■ PROBLEM TO WORK ON: Would you return exactly the lines below from the line with "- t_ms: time" through the line with "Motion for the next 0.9", both included, and nothing else, leaving out the pictures?

■ Records drawn from a dataset:
• • •
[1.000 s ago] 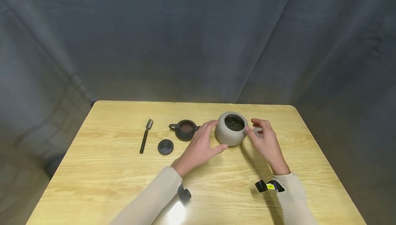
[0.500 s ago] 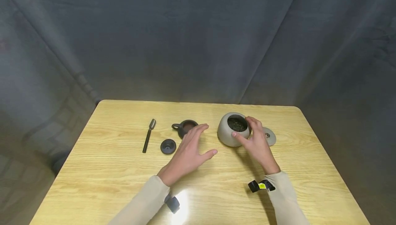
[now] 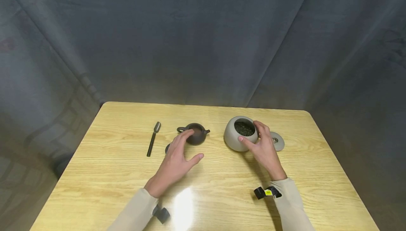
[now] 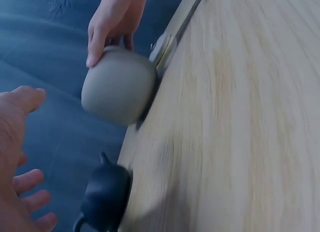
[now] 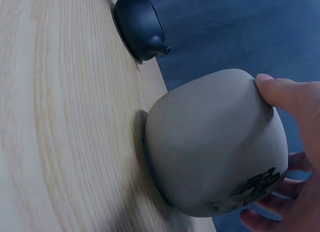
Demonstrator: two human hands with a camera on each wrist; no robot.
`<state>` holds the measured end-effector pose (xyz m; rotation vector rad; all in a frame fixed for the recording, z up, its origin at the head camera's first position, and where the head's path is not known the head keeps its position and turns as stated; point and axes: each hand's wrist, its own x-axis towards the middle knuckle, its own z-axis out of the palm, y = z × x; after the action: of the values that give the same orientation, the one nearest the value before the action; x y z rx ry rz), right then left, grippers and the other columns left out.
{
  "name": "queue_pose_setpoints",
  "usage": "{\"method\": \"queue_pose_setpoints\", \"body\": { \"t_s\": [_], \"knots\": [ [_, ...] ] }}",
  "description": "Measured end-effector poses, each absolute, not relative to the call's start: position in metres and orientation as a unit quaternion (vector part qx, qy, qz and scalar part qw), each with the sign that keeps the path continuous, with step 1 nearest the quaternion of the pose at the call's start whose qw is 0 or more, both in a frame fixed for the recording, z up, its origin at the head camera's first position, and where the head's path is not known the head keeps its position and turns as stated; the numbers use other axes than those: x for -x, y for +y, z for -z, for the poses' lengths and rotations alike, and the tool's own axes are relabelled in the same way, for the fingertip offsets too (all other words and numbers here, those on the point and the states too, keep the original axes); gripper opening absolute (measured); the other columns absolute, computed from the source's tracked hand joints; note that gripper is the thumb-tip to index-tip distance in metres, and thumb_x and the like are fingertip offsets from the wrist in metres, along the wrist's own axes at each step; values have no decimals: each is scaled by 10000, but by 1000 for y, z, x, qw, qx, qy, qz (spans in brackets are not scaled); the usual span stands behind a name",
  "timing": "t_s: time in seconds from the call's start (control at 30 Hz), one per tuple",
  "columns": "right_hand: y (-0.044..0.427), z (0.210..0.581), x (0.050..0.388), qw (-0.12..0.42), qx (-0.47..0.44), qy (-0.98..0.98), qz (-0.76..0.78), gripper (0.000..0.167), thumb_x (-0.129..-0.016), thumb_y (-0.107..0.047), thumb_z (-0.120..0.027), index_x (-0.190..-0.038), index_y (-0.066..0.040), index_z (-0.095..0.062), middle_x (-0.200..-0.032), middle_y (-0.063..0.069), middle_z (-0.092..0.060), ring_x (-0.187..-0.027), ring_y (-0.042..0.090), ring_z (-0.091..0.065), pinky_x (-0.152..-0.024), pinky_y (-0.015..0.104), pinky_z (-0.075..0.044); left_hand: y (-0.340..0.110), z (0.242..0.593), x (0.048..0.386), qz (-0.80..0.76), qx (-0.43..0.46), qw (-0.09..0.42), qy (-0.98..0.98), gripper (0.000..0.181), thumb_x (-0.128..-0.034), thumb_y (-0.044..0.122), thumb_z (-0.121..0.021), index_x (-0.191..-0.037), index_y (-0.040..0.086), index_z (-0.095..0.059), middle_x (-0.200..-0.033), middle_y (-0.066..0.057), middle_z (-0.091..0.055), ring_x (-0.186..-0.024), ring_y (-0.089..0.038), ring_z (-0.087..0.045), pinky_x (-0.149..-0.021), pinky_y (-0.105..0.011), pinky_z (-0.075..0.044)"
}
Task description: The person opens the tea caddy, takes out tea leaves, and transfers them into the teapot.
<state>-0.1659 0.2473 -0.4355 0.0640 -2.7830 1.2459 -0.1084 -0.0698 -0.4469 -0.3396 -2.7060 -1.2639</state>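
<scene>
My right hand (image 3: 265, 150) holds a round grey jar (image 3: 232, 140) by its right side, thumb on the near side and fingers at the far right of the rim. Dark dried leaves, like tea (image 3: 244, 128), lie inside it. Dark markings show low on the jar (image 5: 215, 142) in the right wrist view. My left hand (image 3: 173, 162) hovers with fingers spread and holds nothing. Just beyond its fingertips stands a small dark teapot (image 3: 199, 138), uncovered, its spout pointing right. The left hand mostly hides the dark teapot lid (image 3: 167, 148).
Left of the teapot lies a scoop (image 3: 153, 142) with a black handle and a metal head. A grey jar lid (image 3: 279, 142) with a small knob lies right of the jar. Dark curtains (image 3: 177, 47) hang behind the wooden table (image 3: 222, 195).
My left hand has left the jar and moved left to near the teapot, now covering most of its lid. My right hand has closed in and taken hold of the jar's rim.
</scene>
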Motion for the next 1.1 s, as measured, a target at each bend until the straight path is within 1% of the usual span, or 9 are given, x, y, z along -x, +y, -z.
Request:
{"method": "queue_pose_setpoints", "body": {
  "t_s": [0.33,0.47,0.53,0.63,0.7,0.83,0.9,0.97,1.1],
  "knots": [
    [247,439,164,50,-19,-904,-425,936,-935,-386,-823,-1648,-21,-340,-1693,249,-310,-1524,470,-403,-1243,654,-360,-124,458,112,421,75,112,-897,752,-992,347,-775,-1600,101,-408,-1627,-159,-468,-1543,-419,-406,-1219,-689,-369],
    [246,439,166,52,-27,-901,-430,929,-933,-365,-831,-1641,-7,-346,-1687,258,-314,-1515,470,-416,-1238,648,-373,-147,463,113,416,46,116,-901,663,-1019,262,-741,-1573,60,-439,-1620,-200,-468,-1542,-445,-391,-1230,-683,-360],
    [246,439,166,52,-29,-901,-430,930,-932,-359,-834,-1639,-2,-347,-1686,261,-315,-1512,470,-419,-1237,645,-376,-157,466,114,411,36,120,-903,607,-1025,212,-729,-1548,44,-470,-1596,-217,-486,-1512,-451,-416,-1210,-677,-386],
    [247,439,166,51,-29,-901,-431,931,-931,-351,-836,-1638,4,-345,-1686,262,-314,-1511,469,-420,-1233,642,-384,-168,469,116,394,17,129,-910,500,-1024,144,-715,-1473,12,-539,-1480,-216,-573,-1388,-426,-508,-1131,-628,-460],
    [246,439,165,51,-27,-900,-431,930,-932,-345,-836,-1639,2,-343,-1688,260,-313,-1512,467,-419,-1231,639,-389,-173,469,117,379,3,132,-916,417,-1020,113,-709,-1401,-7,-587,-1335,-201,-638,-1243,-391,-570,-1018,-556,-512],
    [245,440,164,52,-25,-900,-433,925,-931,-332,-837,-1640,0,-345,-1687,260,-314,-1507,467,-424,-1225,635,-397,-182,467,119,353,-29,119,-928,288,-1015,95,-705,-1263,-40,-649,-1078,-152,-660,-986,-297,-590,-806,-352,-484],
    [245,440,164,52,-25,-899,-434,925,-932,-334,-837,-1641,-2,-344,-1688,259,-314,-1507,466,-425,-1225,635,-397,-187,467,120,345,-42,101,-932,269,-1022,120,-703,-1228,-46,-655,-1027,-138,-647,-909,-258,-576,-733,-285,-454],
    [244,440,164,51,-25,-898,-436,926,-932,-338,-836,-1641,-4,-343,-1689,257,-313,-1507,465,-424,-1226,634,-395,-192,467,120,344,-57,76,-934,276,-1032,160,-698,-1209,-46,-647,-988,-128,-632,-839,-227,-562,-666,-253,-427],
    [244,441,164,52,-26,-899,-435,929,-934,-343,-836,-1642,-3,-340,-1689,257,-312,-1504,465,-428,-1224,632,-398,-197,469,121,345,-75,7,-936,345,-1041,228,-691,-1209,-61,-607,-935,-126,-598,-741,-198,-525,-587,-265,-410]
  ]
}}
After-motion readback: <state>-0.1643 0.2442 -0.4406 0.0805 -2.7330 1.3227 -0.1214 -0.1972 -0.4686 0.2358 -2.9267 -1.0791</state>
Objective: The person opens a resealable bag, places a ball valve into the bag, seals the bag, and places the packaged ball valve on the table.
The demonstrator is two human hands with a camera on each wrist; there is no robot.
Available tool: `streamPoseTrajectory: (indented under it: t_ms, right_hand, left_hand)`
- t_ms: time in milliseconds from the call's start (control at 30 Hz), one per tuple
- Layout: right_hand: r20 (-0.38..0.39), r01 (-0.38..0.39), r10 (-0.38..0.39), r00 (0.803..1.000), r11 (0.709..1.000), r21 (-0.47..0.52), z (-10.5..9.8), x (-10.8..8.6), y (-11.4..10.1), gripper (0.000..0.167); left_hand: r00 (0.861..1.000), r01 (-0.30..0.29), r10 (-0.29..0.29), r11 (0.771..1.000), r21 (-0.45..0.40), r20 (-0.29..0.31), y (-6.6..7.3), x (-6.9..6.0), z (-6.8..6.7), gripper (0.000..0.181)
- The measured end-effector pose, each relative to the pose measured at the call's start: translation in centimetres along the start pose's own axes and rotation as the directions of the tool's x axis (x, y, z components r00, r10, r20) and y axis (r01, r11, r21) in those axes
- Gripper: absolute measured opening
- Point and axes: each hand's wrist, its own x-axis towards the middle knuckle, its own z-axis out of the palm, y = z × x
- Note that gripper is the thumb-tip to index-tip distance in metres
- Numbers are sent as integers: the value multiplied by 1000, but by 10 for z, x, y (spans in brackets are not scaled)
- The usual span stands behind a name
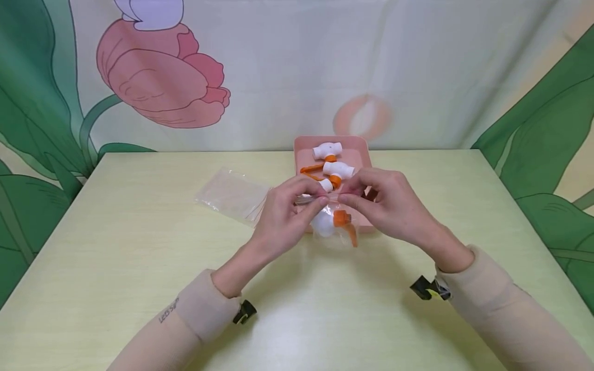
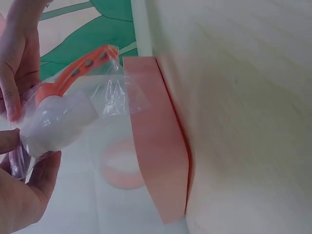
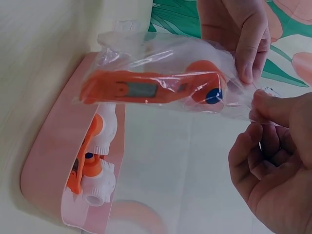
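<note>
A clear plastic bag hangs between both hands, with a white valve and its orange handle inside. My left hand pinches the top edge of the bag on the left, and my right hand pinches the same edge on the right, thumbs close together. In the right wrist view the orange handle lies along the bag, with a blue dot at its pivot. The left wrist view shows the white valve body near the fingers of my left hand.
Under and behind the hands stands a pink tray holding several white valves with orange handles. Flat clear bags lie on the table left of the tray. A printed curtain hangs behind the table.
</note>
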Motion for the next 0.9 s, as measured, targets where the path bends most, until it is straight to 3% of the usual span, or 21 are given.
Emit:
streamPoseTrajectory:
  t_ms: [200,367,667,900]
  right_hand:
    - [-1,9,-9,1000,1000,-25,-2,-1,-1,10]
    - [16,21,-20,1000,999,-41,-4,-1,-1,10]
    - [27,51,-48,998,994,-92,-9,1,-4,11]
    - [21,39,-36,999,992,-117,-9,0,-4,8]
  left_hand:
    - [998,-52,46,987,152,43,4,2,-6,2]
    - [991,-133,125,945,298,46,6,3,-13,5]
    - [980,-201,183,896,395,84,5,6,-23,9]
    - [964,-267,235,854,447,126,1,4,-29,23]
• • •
■ RESULT FOR THIS TASK:
- t_ms: time in milliseconds from the call's start (control at 30 Hz), one per tuple
- Layout: right_hand: r20 (-0.38..0.39), r01 (-0.38..0.39), r10 (-0.38..0.39), r00 (0.803..1.000), r11 (0.709..1.000), r21 (-0.47..0.52), z (-10.5..9.8), x (-10.8..8.6), y (-11.4..10.1), gripper (0.000..0.167); left_hand: r00 (0.861..1.000), r01 (-0.30..0.29), r10 (-0.29..0.29), r11 (0.771..1.000), r21 (-0.45..0.40), r20 (-0.29..0.31), y (-6.6..7.3), x (-6.9..6.0), z (-6.8..6.7), gripper (0.000..0.181)
- The measured end-effector pose, each relative to the pose measured at the call's start: translation in centimetres along the start pose's own axes and rotation as the directions of the tool's x axis (x, y, z components r00, r10, r20) and y axis (r01, r11, r21) in those axes
- Gripper: absolute measured opening
- Point and axes: each hand's wrist, its own x-axis towards the middle knuckle, its own z-axis out of the palm, y = z × x
- Note that gripper is the thumb-tip to index-tip distance in metres
- Numbers are sent as integers: the value multiplied by 1000, but by 10 for z, x, y (spans in brackets are not scaled)
- The usual span stands behind a name
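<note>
A clear plastic bag hangs between both hands, with a white valve and its orange handle inside. My left hand pinches the top edge of the bag on the left, and my right hand pinches the same edge on the right, thumbs close together. In the right wrist view the orange handle lies along the bag, with a blue dot at its pivot. The left wrist view shows the white valve body near the fingers of my left hand.
Under and behind the hands stands a pink tray holding several white valves with orange handles. Flat clear bags lie on the table left of the tray. A printed curtain hangs behind the table.
</note>
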Motion for the next 0.9 s, as measured, targets where the path bends most, until it is straight to 3% of the usual span, or 21 are given.

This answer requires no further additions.